(PROBLEM STATEMENT):
Repeat the entries exactly as they stand.

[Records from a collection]
= Beginning of Section =

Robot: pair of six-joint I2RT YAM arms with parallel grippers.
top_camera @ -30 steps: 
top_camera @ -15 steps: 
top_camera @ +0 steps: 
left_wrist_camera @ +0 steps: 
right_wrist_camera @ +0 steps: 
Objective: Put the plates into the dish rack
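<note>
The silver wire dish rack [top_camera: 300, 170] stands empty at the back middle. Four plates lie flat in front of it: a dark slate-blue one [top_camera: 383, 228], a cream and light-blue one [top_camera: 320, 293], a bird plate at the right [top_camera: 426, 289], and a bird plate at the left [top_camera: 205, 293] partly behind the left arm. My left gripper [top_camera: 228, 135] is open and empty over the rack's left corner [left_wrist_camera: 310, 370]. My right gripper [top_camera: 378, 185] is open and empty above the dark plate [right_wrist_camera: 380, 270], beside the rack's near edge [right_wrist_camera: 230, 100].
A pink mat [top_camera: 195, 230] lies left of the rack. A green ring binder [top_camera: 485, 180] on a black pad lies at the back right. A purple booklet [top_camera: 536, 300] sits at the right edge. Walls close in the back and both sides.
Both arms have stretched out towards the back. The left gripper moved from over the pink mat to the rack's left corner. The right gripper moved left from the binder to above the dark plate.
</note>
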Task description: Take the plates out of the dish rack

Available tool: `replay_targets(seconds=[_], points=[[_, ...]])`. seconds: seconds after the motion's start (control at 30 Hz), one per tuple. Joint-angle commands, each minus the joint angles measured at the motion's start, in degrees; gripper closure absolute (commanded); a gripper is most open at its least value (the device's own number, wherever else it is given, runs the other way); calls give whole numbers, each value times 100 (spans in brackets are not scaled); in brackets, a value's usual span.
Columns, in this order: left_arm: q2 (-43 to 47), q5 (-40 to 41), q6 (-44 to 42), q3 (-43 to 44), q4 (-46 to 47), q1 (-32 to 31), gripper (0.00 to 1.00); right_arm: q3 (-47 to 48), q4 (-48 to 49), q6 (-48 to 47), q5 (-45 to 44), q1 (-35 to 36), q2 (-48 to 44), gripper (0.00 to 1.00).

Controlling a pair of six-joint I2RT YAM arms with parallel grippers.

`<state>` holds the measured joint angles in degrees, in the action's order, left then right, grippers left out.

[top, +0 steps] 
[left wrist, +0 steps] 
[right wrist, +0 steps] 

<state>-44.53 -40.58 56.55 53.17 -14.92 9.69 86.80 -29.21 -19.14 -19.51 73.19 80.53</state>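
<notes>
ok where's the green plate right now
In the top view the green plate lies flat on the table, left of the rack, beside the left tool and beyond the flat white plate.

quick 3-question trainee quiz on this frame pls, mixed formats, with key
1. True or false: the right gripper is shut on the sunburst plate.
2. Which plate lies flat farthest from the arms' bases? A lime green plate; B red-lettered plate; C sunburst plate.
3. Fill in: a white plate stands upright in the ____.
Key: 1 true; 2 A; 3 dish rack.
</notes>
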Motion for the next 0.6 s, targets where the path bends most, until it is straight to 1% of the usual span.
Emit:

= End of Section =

(EXERCISE RESULT):
Robot: pair of six-joint I2RT YAM arms with parallel grippers.
top_camera @ -30 steps: 
top_camera @ -15 steps: 
top_camera @ +0 steps: 
left_wrist_camera @ +0 steps: 
right_wrist_camera @ +0 steps: 
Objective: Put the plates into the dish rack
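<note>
The silver wire dish rack [top_camera: 300, 170] stands empty at the back middle. Four plates lie flat in front of it: a dark slate-blue one [top_camera: 383, 228], a cream and light-blue one [top_camera: 320, 293], a bird plate at the right [top_camera: 426, 289], and a bird plate at the left [top_camera: 205, 293] partly behind the left arm. My left gripper [top_camera: 228, 135] is open and empty over the rack's left corner [left_wrist_camera: 310, 370]. My right gripper [top_camera: 378, 185] is open and empty above the dark plate [right_wrist_camera: 380, 270], beside the rack's near edge [right_wrist_camera: 230, 100].
A pink mat [top_camera: 195, 230] lies left of the rack. A green ring binder [top_camera: 485, 180] on a black pad lies at the back right. A purple booklet [top_camera: 536, 300] sits at the right edge. Walls close in the back and both sides.
Both arms have stretched out towards the back. The left gripper moved from over the pink mat to the rack's left corner. The right gripper moved left from the binder to above the dark plate.
</note>
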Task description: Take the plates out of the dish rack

Available tool: `replay_targets(seconds=[_], points=[[_, ...]])`. seconds: seconds after the motion's start (control at 30 Hz), one per tuple. Joint-angle commands, each minus the joint angles measured at the motion's start, in degrees; gripper closure absolute (commanded); a gripper is most open at its least value (the device's own number, wherever else it is given, runs the other way); calls give whole numbers, each value times 100 (spans in brackets are not scaled); in brackets, a value's usual span.
Columns, in this order: left_arm: q2 (-43 to 47), q5 (-40 to 41), q6 (-44 to 42), q3 (-43 to 44), q4 (-46 to 47), q1 (-32 to 31), gripper (0.00 to 1.00); right_arm: q3 (-47 to 48), q4 (-48 to 49), q6 (-48 to 47), q5 (-45 to 44), q1 (-35 to 36), q2 (-48 to 44), gripper (0.00 to 1.00).

Controlling a pair of six-joint I2RT YAM arms with parallel grippers.

`<state>` holds the measured joint angles in degrees, in the action's order, left then right, grippers left out.

[top, +0 steps] 
[left wrist, +0 steps] 
[right wrist, +0 steps] 

<state>-44.53 -40.58 56.55 53.17 -14.92 9.69 86.80 -29.21 -19.14 -19.51 73.19 80.53</state>
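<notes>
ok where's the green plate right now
In the top view the green plate lies flat on the table, left of the rack, beside the left tool and beyond the flat white plate.

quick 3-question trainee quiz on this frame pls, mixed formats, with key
1. True or false: the right gripper is shut on the sunburst plate.
2. Which plate lies flat farthest from the arms' bases? A lime green plate; B red-lettered plate; C sunburst plate.
3. Fill in: a white plate stands upright in the ____.
Key: 1 true; 2 A; 3 dish rack.
</notes>
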Motion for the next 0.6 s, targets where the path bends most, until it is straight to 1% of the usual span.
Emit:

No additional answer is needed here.